Steve wished me well; we shared the same sense of humor and a human drive to help the needy.
But I was drawn to these men, I think, because of their great faith.
I remember the last time Steve and I had lunch.
“I’m sorry, I can’t be a Jesus Man,” I said. “Don’t be sorry,” he said. “You ARE a Jesus Man. You’re just not a Presbyterian Jesus man.
We hugged and said goodbye. I will always remember this good man for being able to help me when I was the neediest I have ever been.
That’s what a true “Jesus Man” would do.
I love how you were both able to transcend your differences and connect in such a profound way. People usually simply cut themselves off from from those who believe differently. In my opinion, you are both “Jesus Men,” just each in your own way. But the important thing is that you touched each other’s lives in a very positive way. Thanks for sharing this story!
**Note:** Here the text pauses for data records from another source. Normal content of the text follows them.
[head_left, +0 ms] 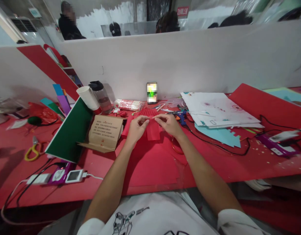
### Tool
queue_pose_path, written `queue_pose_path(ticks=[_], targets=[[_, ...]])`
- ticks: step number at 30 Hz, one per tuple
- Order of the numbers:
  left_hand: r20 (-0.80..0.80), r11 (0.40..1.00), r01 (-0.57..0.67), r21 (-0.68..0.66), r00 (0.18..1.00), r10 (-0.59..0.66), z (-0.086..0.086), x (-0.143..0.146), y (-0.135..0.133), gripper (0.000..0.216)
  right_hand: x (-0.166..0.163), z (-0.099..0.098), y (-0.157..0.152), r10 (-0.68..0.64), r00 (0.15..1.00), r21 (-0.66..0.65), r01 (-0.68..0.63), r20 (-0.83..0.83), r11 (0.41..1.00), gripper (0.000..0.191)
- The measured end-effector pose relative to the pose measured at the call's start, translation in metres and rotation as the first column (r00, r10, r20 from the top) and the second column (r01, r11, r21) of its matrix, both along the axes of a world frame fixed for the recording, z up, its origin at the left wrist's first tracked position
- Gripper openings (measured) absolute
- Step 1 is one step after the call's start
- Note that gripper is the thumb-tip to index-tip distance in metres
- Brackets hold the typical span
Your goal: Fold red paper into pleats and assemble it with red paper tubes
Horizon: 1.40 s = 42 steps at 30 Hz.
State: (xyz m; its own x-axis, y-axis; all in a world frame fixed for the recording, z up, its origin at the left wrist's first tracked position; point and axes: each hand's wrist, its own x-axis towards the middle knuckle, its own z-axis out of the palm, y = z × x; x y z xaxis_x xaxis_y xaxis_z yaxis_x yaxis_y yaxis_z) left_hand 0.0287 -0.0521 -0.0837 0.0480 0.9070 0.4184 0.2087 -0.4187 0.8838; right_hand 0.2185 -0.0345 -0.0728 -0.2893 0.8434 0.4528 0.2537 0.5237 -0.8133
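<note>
My left hand [137,127] and my right hand [168,124] meet over a piece of red pleated paper [152,132] in the middle of the red table [150,169]. Both hands pinch the paper's upper edge with fingers closed on it. A thin pale stick [157,116] shows between the fingertips; which hand holds it I cannot tell. A larger red sheet [152,163] lies flat under the paper, toward me.
A brown cardboard box [103,133] and a green board [69,133] lie left of my hands. A glue gun [181,116], white sheets [214,109], a phone [152,92], a cup [88,97], a bottle [101,96], scissors [33,150] and cables surround them. People sit beyond the white partition [189,58].
</note>
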Motion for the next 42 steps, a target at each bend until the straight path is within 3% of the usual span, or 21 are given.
queue_pose_path(ticks=[11,18,32,42], targets=[[-0.061,1.0,-0.01,0.006,0.998,0.011,0.0016,0.0028,-0.0023,0.006,-0.0043,-0.0034,-0.0021,0.034,0.999,-0.002,-0.034,0.028,0.999,0.019],[-0.006,0.998,0.051,-0.037,0.999,-0.052,-0.0008,0.0048,-0.0013,0.015,-0.0048,-0.0047,-0.0011,0.016,1.0,-0.022,-0.016,0.005,1.0,0.018],[-0.027,0.999,-0.027,0.026,0.999,0.027,0.0015,0.0014,-0.002,0.016,0.0,-0.0032,0.0019,-0.038,0.996,-0.009,0.037,-0.086,0.999,0.02],[-0.016,0.999,0.01,0.038,1.0,-0.009,0.0022,0.004,-0.0029,0.009,-0.0044,-0.0025,-0.0007,0.019,0.997,-0.048,-0.022,-0.075,0.999,0.017]])
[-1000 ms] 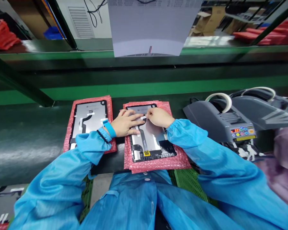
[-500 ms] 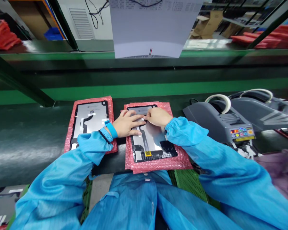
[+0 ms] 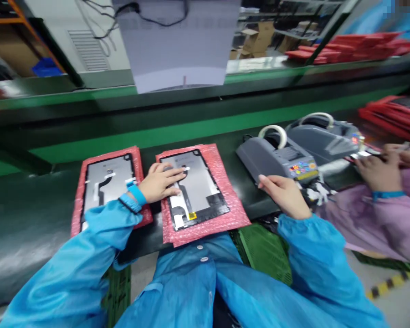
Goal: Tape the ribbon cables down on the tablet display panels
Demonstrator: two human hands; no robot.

Reading this nearly brought me to tears as it made me instantly think of my dad, a minister, a “Jesus man” who never required that anyone think or worship a certain way. He lived what he believed, and followed the teachings of Jesus, but would never tell anyone that they had to worship Jesus as God. I am so grateful because I have been told by others that I am not a “real” Christian (and should not call myself a Christian) because I do not say that Jesus is my Lord and Savior. My father always said if you wonder if someone is a “real” Christian, pay attention to what they do, and not what they say.
Personally, I don’t see any problem, issues or peculiarities with your encounters and exploration of religions. Did you ever consider that Jesus is a Jew? Anyway, how do we move, express our understanding and belief, search, _act_ our faith belief, develop, all that stuff, if we stand in one place?
I dunno. Maybe that’s possible… Emily Dickinson?
Cheers,
Rufus
People come into our lives for a reason, a season, or a lifetime. This saying has helped me immensely when I am thinking about all kinds of relationships, past and present, and how they have influenced me. Back in 1986, a religious man was speaking to us as a group – a bunch of messed-up, terrified people in their first days of treatment in an alcohol rehab center. His words then, I still carry with me today. He asked us, “How much more evidence are you going to need that your life is a shambles? And how much longer do you think you can live this way? Asking for help and accepting help is the only way you’re going to make it in life.” He was so right.
I think that was a particularly “conservative” Presbyterianism.
In Gospel of Mark 6:6 is one place where it seems Jesus does not heal those who dont put their faith in him (Jesus).